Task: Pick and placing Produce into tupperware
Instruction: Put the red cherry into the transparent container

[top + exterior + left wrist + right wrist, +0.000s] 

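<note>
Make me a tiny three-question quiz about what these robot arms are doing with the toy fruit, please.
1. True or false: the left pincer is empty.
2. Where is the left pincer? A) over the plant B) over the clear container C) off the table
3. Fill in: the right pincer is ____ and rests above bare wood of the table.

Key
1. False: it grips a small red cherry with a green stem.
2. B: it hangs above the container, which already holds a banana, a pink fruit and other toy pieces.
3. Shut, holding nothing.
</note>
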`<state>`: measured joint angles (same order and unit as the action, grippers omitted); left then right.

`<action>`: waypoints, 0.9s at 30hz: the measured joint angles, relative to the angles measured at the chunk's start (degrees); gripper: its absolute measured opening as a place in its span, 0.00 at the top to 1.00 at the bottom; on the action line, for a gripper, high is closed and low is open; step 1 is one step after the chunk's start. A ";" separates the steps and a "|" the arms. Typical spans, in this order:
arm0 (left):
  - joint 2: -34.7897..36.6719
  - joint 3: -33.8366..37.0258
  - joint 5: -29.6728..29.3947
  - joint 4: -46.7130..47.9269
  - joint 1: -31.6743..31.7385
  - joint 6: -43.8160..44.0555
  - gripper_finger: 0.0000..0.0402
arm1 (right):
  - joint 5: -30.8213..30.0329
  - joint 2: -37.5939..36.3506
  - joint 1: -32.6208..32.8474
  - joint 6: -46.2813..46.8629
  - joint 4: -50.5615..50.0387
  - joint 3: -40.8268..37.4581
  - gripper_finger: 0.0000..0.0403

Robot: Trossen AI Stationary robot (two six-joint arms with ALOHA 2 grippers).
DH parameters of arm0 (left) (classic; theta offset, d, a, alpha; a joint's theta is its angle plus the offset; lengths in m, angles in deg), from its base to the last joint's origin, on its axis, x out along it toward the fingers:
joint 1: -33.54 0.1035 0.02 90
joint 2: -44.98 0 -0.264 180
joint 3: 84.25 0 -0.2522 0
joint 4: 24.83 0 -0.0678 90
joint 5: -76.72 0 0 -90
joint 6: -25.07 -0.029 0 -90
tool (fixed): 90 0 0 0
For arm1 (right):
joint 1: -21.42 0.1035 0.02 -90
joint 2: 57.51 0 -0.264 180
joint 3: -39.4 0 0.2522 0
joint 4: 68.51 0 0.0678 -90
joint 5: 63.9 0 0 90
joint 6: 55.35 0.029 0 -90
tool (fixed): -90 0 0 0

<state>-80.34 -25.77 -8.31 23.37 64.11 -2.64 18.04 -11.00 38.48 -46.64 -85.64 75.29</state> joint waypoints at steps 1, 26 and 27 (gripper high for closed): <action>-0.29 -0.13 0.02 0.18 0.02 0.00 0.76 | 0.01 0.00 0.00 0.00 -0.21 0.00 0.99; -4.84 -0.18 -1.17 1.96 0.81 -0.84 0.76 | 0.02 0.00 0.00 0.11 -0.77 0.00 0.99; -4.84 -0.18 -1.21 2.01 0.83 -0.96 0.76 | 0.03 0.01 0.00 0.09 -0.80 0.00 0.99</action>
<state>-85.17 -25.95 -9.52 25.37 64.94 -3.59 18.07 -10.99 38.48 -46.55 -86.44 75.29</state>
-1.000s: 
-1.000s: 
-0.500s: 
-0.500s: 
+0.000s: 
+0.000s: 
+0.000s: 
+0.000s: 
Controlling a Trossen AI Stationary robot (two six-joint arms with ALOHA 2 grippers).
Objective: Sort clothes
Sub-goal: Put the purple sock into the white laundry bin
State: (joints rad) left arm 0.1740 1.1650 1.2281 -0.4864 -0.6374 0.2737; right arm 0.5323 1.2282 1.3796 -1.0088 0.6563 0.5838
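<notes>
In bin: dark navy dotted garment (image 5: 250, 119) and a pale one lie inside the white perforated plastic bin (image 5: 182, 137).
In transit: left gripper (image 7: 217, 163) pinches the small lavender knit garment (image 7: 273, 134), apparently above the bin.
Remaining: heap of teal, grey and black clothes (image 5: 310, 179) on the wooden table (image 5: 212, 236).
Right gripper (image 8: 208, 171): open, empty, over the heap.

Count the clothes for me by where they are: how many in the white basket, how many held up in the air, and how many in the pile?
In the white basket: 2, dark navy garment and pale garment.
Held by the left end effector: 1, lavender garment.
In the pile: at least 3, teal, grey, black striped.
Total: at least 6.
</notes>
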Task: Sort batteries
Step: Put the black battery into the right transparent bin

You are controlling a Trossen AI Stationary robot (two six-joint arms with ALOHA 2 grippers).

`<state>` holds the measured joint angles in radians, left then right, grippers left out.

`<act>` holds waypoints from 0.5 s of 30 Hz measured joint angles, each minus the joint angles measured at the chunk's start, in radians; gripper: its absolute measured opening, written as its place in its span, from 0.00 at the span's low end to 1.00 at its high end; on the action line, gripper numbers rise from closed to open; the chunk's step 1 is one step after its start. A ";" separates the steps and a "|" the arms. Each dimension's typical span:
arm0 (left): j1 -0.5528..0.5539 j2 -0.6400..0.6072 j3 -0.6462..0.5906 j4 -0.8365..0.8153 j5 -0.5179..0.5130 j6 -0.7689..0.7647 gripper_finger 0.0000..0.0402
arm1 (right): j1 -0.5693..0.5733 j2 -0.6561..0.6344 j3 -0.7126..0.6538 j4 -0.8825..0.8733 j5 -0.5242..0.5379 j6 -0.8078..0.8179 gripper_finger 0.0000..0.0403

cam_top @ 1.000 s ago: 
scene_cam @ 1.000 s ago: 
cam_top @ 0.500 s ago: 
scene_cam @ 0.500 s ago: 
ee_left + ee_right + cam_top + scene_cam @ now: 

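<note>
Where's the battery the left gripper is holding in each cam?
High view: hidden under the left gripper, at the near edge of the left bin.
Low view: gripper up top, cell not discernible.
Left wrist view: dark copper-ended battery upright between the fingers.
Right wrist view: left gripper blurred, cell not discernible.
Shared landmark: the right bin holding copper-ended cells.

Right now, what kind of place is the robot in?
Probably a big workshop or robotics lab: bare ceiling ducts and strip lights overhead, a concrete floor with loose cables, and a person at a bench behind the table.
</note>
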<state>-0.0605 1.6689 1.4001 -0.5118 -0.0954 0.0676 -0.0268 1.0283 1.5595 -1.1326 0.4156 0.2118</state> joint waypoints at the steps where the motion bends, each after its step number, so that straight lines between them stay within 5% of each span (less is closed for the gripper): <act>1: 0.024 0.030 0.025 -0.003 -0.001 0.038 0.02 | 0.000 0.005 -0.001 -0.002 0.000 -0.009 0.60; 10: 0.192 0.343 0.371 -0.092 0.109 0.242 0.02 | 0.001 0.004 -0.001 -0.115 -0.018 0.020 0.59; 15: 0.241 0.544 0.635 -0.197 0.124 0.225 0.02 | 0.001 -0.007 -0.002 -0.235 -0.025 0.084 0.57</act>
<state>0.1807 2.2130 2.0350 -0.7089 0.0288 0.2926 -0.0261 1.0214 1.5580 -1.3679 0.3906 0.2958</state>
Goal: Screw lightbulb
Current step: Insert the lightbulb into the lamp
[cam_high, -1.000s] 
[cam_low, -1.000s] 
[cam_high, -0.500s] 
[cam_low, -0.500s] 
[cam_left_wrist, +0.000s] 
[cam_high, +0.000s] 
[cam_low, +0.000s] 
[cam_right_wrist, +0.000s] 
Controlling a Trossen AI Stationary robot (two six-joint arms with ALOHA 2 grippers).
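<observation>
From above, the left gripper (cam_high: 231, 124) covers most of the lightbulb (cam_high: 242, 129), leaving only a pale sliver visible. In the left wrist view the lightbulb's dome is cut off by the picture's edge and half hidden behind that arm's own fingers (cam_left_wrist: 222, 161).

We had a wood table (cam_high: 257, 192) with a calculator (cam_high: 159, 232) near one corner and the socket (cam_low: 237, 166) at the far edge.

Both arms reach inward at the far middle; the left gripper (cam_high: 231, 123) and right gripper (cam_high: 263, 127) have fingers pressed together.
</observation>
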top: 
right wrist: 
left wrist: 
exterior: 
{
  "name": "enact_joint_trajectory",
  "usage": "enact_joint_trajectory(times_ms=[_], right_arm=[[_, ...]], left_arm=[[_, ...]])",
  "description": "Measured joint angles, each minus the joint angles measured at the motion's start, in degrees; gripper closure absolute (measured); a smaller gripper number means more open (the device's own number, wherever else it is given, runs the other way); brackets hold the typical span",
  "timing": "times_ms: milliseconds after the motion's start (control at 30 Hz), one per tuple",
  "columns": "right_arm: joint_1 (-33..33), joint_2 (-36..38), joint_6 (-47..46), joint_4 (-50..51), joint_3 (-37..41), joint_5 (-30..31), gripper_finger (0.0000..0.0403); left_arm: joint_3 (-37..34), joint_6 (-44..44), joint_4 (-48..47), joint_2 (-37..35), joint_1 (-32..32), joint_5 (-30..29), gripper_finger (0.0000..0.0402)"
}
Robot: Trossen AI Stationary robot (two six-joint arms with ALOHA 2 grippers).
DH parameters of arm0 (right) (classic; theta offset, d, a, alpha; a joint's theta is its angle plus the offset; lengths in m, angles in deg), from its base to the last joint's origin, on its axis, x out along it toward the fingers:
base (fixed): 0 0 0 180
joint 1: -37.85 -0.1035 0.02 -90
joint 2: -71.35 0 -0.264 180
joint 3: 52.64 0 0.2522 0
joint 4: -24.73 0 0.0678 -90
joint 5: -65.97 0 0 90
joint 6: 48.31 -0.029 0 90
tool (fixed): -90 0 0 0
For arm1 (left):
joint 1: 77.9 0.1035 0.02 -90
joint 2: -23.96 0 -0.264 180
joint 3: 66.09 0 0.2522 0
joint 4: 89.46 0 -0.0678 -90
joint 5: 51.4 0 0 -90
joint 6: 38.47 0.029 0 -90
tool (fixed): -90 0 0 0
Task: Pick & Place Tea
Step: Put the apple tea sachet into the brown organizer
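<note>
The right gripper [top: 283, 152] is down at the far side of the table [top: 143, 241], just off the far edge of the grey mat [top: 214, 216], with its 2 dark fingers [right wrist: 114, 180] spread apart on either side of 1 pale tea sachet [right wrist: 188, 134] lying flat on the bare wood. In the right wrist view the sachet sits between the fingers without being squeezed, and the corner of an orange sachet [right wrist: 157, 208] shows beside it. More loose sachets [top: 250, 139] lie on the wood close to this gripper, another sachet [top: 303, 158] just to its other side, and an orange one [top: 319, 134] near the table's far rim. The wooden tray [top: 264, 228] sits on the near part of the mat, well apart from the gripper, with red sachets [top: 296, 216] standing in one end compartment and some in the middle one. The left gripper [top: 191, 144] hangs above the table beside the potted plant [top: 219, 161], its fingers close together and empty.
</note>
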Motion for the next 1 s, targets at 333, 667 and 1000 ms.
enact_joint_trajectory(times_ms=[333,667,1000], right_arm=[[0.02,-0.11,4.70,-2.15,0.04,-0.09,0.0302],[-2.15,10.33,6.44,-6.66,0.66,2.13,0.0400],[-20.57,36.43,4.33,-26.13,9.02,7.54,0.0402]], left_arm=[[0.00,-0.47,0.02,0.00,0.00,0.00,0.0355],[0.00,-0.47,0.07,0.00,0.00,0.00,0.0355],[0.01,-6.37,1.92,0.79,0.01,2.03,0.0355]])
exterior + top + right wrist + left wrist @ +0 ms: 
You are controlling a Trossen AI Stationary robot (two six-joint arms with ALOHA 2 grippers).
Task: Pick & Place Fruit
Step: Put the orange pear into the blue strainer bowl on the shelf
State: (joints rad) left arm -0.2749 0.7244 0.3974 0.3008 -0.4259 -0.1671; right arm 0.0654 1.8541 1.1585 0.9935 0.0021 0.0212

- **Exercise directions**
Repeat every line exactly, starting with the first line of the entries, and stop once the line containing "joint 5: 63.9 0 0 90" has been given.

- **Response below**
Task: Pick and placing Produce into tupperware
Instruction: Put the red cherry into the transparent container

[top + exterior + left wrist + right wrist, +0.000s] 

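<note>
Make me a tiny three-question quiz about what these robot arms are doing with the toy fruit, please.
1. True or false: the left pincer is empty.
2. Where is the left pincer? A) over the plant B) over the clear container C) off the table
3. Fill in: the right pincer is ____ and rests above bare wood of the table.

Key
1. False: it grips a small red cherry with a green stem.
2. B: it hangs above the container, which already holds a banana, a pink fruit and other toy pieces.
3. Shut, holding nothing.
</note>
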`<state>`: measured joint angles (same order and unit as the action, grippers omitted); left then right.

`<action>`: waypoints, 0.9s at 30hz: the measured joint angles, relative to the angles measured at the chunk's start (degrees); gripper: its absolute measured opening as a place in its span, 0.00 at the top to 1.00 at the bottom; on the action line, for a gripper, high is closed and low is open; step 1 is one step after the chunk's start. A ";" separates the steps and a "|" the arms. Typical spans, in this order:
arm0 (left):
  - joint 2: -34.7897..36.6719
  - joint 3: -33.8366..37.0258
  - joint 5: -29.6728..29.3947
  - joint 4: -46.7130..47.9269
  - joint 1: -31.6743..31.7385
  - joint 6: -43.8160..44.0555
  - gripper_finger: 0.0000..0.0402
arm1 (right):
  - joint 5: -30.8213..30.0329
  - joint 2: -37.5939..36.3506
  - joint 1: -32.6208..32.8474
  - joint 6: -46.2813..46.8629
  - joint 4: -50.5615..50.0387
  - joint 3: -40.8268..37.4581
  - gripper_finger: 0.0000..0.0403

Robot: Trossen AI Stationary robot (two six-joint arms with ALOHA 2 grippers).
DH parameters of arm0 (left) (classic; theta offset, d, a, alpha; a joint's theta is its angle plus the offset; lengths in m, angles in deg), from its base to the last joint's origin, on its axis, x out along it toward the fingers:
joint 1: -33.54 0.1035 0.02 90
joint 2: -44.98 0 -0.264 180
joint 3: 84.25 0 -0.2522 0
joint 4: 24.83 0 -0.0678 90
joint 5: -76.72 0 0 -90
joint 6: -25.07 -0.029 0 -90
tool (fixed): 90 0 0 0
For arm1 (right):
joint 1: -21.42 0.1035 0.02 -90
joint 2: 57.51 0 -0.264 180
joint 3: -39.4 0 0.2522 0
joint 4: 68.51 0 0.0678 -90
joint 5: 63.9 0 0 90

The exercise asks for nothing further.